_What needs to be done:_
Begin with the line below holding "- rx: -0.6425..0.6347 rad" and go on through the line holding "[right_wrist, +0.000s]", duplicating each line exactly and leaving out pictures.

_Collected material:_

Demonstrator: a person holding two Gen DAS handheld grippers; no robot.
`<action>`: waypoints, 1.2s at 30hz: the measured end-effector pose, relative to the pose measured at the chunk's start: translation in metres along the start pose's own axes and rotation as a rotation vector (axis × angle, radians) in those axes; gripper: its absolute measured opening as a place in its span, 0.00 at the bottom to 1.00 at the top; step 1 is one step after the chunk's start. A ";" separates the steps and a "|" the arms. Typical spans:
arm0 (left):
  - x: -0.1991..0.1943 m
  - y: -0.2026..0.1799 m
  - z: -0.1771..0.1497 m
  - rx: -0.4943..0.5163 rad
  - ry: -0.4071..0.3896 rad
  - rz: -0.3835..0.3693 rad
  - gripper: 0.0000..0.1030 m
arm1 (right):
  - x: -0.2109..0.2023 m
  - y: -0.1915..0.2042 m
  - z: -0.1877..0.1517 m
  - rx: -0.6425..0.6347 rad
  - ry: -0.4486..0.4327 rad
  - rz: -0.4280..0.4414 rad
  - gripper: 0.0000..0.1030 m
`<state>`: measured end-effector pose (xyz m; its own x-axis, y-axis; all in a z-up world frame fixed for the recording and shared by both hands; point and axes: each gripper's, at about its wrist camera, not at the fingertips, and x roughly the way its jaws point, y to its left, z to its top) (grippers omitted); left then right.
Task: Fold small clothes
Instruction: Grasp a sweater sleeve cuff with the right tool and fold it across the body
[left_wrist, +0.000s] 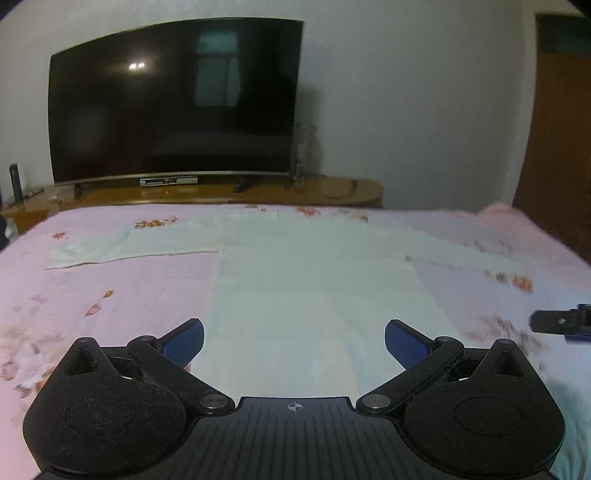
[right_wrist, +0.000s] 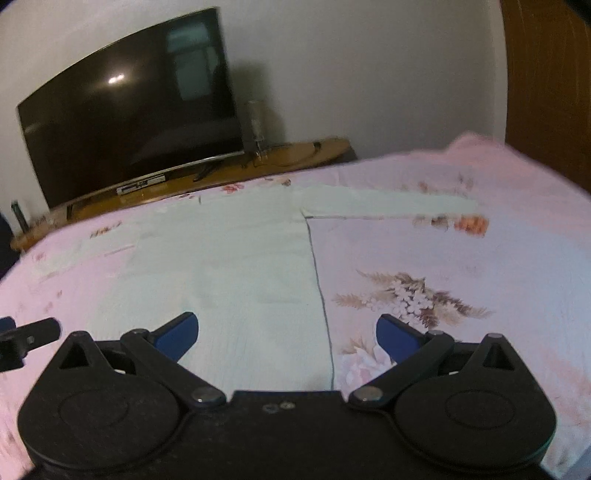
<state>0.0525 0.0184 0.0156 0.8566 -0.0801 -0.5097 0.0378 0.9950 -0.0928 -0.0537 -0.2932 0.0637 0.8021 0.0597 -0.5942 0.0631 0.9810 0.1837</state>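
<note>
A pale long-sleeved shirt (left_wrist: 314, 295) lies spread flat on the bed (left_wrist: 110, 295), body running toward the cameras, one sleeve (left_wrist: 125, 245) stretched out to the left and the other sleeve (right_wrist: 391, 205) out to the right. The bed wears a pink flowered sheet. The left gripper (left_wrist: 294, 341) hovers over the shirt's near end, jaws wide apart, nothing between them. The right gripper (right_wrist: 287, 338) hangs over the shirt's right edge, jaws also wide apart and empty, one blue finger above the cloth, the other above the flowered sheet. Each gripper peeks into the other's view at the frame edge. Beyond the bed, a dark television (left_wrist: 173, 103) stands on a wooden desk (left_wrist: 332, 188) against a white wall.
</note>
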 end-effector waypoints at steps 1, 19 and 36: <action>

_Task solution:_
  - rx: -0.6425..0.6347 rad
  - ry: -0.4486..0.4327 rad
  - rz: -0.4280..0.4414 rad
  - gripper: 0.0000..0.1030 m
`<state>`: measured end-effector pose (xyz m; its own x-axis, y-axis; all in a z-up world frame fixed for the recording and shared by both hands; point and axes: each gripper's, at about its wrist camera, not at the fingertips, and x roughly the way its jaws point, y to its left, z to its top) (grippers omitted); left then right.
Task: Fold small clothes
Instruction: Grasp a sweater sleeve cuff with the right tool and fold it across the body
[left_wrist, +0.000s] 
[right_wrist, +0.000s] 

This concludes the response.